# Alumilite Delaminating



## stevenpetry (Jun 17, 2014)

So, recently picked up a pressure/vacuum pot to start casting. My current project, which prompted the purchase, is a bunch of decal pens for our SWAT team. I had been using precast carbon blanks, turning them down,  and then a good layer of CA.  The problem there was the water slide decals were not giving consistent results, and the CA finish makes for some incredible room for error with as many layers as I was adding to build the blank back up.  So I decided to try to recast them in alumilite and use labels instead of water slide decals.

The labels looked great, and we're much easier to deal with than the decals were. After application to the blank,  I hit them with a few thin coats of CA to seal them and then cast them in alumilite.   They were in the pot at 40 psi for an hour and came out looking spectacular.  I let them sit for a day, but when I checked them I noticed the alumilite was delaminating across the whole blank, mostly from the labels though.  What worse is I can flex the blank a bit and watch the delaminating spread.

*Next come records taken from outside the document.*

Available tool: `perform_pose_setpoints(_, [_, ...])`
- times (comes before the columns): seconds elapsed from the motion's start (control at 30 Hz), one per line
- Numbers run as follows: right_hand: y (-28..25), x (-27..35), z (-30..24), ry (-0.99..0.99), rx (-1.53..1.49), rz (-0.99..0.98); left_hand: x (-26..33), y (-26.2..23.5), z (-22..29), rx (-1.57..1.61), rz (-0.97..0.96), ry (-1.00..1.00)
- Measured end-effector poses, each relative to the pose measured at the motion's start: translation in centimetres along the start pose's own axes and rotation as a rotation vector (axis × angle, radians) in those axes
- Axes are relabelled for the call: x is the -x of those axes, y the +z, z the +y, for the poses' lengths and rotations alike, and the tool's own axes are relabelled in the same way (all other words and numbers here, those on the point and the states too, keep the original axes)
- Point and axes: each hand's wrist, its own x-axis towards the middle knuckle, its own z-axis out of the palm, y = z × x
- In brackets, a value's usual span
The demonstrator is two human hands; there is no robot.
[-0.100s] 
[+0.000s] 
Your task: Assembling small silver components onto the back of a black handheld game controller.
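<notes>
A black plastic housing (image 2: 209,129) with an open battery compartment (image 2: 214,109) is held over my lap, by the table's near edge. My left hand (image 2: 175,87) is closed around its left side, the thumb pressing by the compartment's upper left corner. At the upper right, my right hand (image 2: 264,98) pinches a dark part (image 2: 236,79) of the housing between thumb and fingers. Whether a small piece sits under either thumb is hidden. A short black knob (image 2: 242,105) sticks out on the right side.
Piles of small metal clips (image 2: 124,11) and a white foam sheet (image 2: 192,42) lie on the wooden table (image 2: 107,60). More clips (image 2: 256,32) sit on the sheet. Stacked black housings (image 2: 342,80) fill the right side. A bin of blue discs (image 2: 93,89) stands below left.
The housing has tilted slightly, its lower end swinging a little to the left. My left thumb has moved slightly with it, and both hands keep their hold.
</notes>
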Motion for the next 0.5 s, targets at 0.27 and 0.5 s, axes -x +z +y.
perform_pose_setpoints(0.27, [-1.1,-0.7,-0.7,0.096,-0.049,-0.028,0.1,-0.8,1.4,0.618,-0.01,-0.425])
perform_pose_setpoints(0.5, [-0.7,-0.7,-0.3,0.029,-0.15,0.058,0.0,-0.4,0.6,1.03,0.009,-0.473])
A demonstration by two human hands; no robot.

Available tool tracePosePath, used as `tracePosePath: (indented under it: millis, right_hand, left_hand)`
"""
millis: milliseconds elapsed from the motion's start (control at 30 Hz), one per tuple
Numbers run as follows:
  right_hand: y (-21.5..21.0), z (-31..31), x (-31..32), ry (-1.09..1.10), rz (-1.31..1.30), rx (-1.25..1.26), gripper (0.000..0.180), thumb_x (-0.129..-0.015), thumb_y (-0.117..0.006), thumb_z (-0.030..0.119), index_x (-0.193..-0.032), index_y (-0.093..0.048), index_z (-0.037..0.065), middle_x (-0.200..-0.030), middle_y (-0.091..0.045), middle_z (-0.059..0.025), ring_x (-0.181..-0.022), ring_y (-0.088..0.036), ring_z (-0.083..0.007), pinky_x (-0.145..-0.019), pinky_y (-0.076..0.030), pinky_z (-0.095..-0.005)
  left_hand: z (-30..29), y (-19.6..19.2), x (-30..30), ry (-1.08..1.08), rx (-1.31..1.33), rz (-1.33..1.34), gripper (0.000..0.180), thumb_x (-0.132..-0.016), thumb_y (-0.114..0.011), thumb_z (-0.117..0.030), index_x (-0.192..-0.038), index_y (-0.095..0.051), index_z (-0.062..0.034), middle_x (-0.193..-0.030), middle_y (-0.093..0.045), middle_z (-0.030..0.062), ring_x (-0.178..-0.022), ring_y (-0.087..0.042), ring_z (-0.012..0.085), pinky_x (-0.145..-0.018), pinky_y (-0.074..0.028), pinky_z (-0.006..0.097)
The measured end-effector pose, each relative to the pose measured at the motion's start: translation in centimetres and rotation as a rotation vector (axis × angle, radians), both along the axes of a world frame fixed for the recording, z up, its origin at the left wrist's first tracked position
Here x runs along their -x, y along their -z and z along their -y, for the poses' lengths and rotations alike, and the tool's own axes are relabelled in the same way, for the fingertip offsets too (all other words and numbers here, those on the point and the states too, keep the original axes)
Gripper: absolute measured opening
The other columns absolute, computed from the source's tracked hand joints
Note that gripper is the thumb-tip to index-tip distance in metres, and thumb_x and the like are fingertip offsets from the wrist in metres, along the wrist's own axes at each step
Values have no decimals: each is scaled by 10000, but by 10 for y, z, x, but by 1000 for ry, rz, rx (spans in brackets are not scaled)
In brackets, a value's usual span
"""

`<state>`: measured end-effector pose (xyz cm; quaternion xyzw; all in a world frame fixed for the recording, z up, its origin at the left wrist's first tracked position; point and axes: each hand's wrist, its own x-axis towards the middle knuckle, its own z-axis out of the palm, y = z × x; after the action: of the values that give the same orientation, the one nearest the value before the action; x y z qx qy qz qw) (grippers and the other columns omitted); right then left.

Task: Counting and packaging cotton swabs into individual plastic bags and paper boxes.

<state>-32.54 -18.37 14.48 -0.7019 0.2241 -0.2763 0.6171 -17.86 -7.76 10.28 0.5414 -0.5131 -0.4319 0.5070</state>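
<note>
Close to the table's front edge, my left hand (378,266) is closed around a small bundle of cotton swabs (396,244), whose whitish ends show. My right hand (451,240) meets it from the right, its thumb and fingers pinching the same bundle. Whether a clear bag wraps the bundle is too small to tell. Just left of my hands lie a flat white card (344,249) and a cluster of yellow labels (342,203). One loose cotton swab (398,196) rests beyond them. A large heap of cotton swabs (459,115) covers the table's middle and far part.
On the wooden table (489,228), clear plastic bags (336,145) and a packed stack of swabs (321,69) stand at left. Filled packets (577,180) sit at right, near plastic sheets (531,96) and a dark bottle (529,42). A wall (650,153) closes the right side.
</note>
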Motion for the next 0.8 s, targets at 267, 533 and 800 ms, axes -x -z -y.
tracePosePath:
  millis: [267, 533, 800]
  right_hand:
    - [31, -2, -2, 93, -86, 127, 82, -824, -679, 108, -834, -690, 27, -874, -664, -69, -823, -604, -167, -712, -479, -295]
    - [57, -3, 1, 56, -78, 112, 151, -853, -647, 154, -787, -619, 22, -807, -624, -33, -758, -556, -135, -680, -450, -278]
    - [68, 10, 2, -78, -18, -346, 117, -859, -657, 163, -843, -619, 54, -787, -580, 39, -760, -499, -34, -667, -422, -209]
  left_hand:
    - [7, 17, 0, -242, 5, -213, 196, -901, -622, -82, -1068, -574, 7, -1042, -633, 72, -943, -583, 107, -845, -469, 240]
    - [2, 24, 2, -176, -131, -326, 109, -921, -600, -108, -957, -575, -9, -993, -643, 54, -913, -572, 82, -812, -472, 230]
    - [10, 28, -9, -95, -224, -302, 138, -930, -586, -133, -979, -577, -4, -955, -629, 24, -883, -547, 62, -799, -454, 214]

So what's going on here?  Should I ditch the precast blanks and use bare carbon to make my own blank? Also, one of these casts is over an acrylic blank and it's doing the same.  Any advice is greatly appreciated.


----------



## its_virgil (Jun 17, 2014)

Alumilite is not the best choice for casting labels, snake skin or other similar materials stuck onto the tube. In fact, you have learned it doesn't work. Polyester resin is the way to go for clear casting tubes with labels, skins or other things on the tubes. There was a similar thread in the last few days or so. Also, alumilite does not bond to other materials when casting over acrylic blanks as you mentioned. 
Do a good turn daily!
Don



stevenpetry said:


> So, recently picked up a pressure/vacuum pot to start casting. My current project, which prompted the purchase, is a bunch of decal pens for our SWAT team. I had been using precast carbon blanks, turning them down,  and then a good layer of CA.  The problem there was the water slide decals were not giving consistent results, and the CA finish makes for some incredible room for error with as many layers as I was adding to build the blank back up.  So I decided to try to recast them in alumilite and use labels instead of water slide decals.
> 
> The labels looked great, and we're much easier to deal with than the decals were. After application to the blank,  I hit them with a few thin coats of CA to seal them and then cast them in alumilite.   They were in the pot at 40 psi for an hour and came out looking spectacular.  I let them sit for a day, but when I checked them I noticed the alumilite was delaminating across the whole blank, mostly from the labels though.  What worse is I can flex the blank a bit and watch the delaminating spread.
> 
> So what's going on here?  Should I ditch the precast blanks and use bare carbon to make my own blank? Also, one of these casts is over an acrylic blank and it's doing the same.  Any advice is greatly appreciated.


----------



## stevenpetry (Jun 17, 2014)

Thanks. I'll try to get my hands on some PR and give it a shot.


----------